▸ TASK STATEMENT:
Please repeat, unchanged, the lines at the top of the listing below, ending with the one that has "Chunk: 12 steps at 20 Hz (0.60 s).".

*** Block opens ***

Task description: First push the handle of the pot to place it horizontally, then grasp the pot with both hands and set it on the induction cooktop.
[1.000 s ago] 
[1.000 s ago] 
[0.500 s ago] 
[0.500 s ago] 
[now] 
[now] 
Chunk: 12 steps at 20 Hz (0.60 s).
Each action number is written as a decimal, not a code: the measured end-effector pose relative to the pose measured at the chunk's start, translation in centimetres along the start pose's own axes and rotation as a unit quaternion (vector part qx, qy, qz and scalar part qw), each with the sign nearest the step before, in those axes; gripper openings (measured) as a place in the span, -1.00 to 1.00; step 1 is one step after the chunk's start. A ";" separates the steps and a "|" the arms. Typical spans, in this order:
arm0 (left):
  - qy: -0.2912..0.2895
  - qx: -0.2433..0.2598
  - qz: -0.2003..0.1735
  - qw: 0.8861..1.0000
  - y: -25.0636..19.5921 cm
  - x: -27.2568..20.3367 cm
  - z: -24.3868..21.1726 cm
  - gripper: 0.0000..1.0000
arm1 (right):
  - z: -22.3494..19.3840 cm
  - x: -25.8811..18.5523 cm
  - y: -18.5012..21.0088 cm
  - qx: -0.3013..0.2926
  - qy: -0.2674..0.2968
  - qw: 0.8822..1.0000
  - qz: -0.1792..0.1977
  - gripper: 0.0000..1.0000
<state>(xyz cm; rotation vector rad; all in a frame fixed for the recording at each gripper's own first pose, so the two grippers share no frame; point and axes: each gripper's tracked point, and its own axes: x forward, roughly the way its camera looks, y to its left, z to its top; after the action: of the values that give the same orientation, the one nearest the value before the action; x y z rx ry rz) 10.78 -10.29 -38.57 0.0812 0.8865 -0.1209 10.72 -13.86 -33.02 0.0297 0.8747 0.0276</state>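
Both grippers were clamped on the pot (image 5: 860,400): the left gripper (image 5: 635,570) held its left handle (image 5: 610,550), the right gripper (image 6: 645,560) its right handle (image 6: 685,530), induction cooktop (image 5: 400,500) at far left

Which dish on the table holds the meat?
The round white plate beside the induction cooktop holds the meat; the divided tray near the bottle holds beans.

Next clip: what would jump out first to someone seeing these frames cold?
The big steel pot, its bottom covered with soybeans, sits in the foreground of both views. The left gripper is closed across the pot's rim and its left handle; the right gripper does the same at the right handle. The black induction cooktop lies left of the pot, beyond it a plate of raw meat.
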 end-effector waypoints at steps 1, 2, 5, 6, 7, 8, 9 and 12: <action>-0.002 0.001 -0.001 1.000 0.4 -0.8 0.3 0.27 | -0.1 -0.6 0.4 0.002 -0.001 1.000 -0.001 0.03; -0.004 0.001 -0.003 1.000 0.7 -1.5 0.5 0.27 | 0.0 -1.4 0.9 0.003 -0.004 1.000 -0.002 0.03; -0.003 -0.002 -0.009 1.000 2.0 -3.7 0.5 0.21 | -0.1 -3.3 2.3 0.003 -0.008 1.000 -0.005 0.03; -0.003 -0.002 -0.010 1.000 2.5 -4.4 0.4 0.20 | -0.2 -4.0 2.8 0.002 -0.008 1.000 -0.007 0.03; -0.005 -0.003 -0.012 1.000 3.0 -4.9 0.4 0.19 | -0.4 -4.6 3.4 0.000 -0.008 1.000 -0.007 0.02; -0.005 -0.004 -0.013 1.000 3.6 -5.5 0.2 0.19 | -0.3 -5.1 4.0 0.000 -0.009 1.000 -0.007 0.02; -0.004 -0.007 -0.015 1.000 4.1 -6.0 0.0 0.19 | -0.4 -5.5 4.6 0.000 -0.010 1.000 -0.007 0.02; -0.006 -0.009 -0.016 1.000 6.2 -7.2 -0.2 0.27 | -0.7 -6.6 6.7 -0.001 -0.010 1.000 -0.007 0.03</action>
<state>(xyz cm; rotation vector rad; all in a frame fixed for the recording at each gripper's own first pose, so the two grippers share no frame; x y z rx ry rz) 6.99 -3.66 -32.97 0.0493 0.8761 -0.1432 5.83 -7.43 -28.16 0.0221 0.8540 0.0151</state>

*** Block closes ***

▸ ANSWER SPACE:
Task description: First push the handle of the pot to place it horizontally, then grasp the pot with both hands and set it on the induction cooktop.
[1.000 s ago] 
[1.000 s ago] 
[0.500 s ago] 
[0.500 s ago] 
[now] 
[now] 
Chunk: 12 steps at 20 Hz (0.60 s).

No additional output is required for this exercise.